[redis] stabilise against node-crash flap cascade — RC1-RC5 fixes

Five compounding factors produced the 2026-04-22 flap cascade: soft anti-affinity let 2/3 pods co-locate on k8s-node3 (which bounced NotReady→Ready at 11:42Z and took quorum), aggressive sentinel/probe timing amplified LUKS-encrypted LVM I/O stalls into spurious +switch-master loops, HAProxy's 1s polling raced sentinel failovers and routed writes to demoted masters, publish_not_ready_addresses=true fed not-yet-ready pods into HAProxy DNS, and realestate-crawler-celery CrashLoopBackOff closed the feedback loop. Changes: - Anti-affinity: preferred → required (one redis pod per node, hard) - Sentinel down-after-ms 5000→15000, failover-timeout 30000→60000 - Redis + sentinel liveness: timeout 3→10, failure_threshold 3→5 - HAProxy: check inter 1s→2s / fall 2→3, timeout check 3s→5s - Headless svc: publish_not_ready_addresses true→false Post-rollout verification clean: 0 flaps, 0 +switch-master events, 0 celery ReadOnlyError in the 60s window after settle.
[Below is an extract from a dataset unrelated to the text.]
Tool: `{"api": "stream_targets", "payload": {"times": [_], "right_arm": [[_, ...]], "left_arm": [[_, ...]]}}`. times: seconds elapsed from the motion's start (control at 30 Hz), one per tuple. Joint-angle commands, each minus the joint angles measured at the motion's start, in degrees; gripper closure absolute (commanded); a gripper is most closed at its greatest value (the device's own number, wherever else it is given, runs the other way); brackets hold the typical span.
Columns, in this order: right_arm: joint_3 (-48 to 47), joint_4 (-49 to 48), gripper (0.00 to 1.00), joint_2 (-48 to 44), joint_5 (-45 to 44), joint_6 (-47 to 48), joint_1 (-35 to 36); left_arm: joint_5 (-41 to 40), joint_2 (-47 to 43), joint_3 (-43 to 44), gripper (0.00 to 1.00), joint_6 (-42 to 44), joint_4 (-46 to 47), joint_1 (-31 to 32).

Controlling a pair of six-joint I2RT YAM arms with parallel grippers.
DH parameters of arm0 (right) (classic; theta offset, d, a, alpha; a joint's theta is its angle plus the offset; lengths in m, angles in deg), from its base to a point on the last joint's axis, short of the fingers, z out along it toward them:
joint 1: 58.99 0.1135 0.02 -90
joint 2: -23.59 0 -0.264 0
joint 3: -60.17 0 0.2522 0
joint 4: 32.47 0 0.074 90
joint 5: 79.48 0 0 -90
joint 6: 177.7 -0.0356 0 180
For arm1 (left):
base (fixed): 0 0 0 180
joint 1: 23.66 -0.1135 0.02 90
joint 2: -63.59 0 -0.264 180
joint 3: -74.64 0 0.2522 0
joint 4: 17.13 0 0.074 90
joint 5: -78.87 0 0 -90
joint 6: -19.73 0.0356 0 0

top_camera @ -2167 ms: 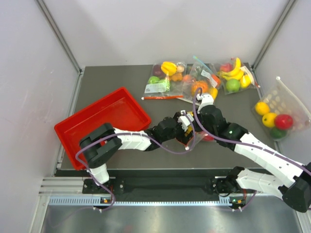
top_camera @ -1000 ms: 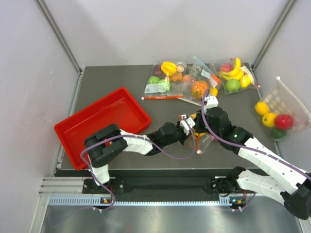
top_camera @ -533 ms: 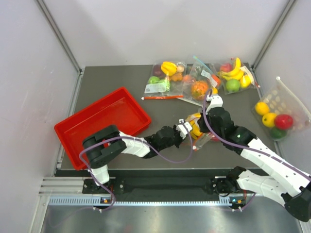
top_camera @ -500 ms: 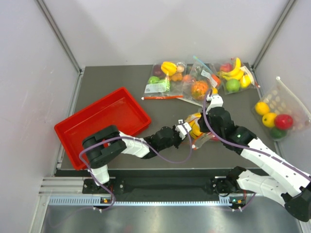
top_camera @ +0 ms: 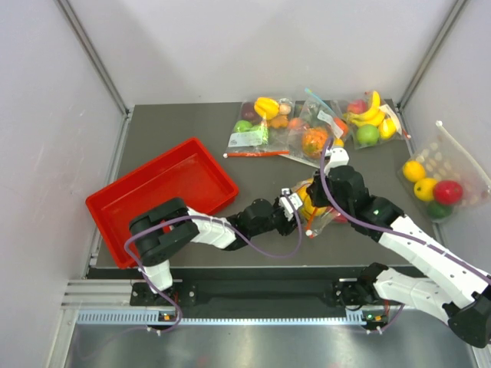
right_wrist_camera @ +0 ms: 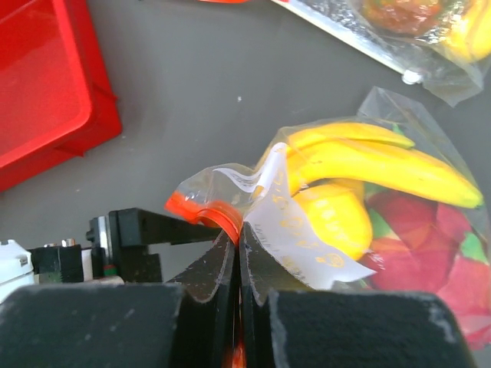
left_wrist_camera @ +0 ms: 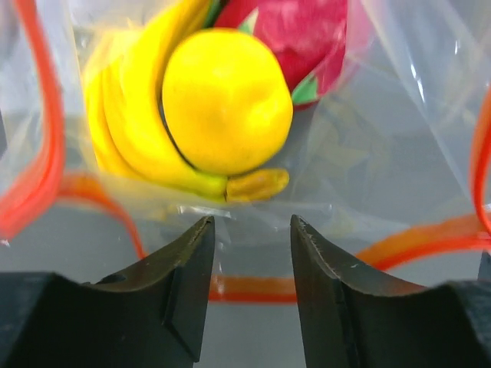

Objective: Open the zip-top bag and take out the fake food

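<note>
Dark grey desk (top_camera: pixel 253 172) inside a white-walled booth: the right pincer (right_wrist_camera: pixel 236 230) is pressed together on the red-orange zip strip (right_wrist_camera: pixel 201 210) of the zip-top bag (right_wrist_camera: pixel 403 123), pinching the upper lip of its mouth. Facing it, the left pincer (left_wrist_camera: pixel 249 226) stands spread by a modest gap, its tips level with the mouth's lower lip; whether they touch the film cannot be told.

From above, the zip-top bag (top_camera: pixel 321 218) lies near the middle of the desk, between the left pincer (top_camera: pixel 292 204) and the right pincer (top_camera: pixel 313 201). Its mouth is turned toward the left arm and its long axis runs away toward the desk's right side. The left wrist view looks straight into that mouth, with lengths of the zip strip (left_wrist_camera: pixel 37 165) standing well apart on either side.

Inside are a banana (left_wrist_camera: pixel 123 130) lying across the bag, a round yellow fruit (left_wrist_camera: pixel 226 100) tucked against its curve, and a dragon fruit (left_wrist_camera: pixel 299 31) deepest in, by the closed end.

A red tray (top_camera: pixel 165 188) sits on the desk's left half. Three more filled clear bags (top_camera: pixel 261 123) line the far edge, and a dotted pouch (top_camera: pixel 441 180) of fruit lies at the right.
</note>
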Motion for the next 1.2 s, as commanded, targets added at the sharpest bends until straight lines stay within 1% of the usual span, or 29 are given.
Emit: {"api": "stream_targets", "payload": {"times": [0.0,0.03,0.13,0.27,0.3,0.33,0.43,0.47,0.57,0.6,0.67,0.8,1.0,1.1,1.17], "right_arm": [[-0.27,-5.37,1.0,-0.69,2.66,-1.62,-0.46],[0.0,-6.07,1.0,-0.7,2.92,-1.8,-0.46],[0.53,-6.51,1.0,-1.31,3.45,-2.15,-0.46],[1.32,-7.48,1.0,-1.75,4.24,-2.77,-0.37],[1.41,-7.65,1.0,-1.75,4.33,-2.94,-0.37],[1.58,-7.74,1.0,-1.67,4.42,-3.03,-0.29],[2.11,-8.18,1.0,-1.93,4.77,-3.3,-0.46],[2.29,-8.18,1.0,-2.1,4.6,-3.38,-0.37],[2.38,-8.01,1.0,-2.19,4.16,-2.95,-0.37],[2.46,-7.92,1.0,-2.19,4.07,-3.03,-0.37],[2.47,-8.36,0.99,-1.93,4.16,-2.86,-0.37],[2.29,-8.54,0.99,-1.66,5.12,-3.03,-0.37],[3.08,-8.45,0.98,-2.98,5.21,-3.21,-0.37],[3.69,-9.06,0.98,-3.42,6.7,-3.73,-0.29],[4.04,-9.5,0.98,-3.68,7.14,-4.0,-0.37]], "left_arm": [[0.89,-0.17,2.97,0.5,-1.1,5.2,0.24],[0.36,0.09,3.06,0.49,-2.93,6.25,0.42],[-2.18,0.88,3.59,0.46,-4.0,7.75,1.04],[-2.89,3.51,6.92,0.42,-5.5,7.58,1.56],[-4.89,4.91,7.54,0.42,-5.85,7.23,1.74],[-5.26,5.45,8.07,0.42,-6.02,6.96,1.91],[-7.63,6.86,9.91,0.42,-5.94,4.59,2.44],[-8.68,6.95,10.27,0.42,-6.02,2.06,2.62],[-12.11,6.42,10.71,0.41,-7.69,-1.64,2.88],[-12.56,5.9,10.62,0.41,-8.13,-2.96,2.97],[-13.09,5.89,10.71,0.34,-9.27,-3.67,2.88],[-15.11,7.91,15.09,0.32,-12.08,-11.82,2.88],[-17.04,10.45,17.82,0.29,-13.67,-13.69,3.15],[-18.44,12.22,21.33,0.29,-14.81,-18.24,3.23],[-19.76,12.92,22.22,0.29,-15.34,-19.66,3.15]]}}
Docs updated.
2026-04-22 15:59:00 +00:00 · 2026-04-22 15:59:00 +00:00 · 7dfe89a6e0
commit 7dfe89a6e0
parent fdced7577b
2 changed files with 23 additions and 22 deletions
--- a/docs/architecture/databases.md
+++ b/docs/architecture/databases.md
@ -127,9 +127,13 @@ Single shared cluster for all 17 consumers (Immich, Authentik, Nextcloud, Paperl
 3 pods in StatefulSet `redis-v2`, each co-locating redis + sentinel + redis_exporter, using `docker.io/library/redis:8-alpine` (8.6.2). HAProxy (3 replicas, PDB minAvailable=2) routes clients to the current master via 1s `INFO replication` tcp-checks. Full context behind the April 2026 rework in beads `code-v2b`.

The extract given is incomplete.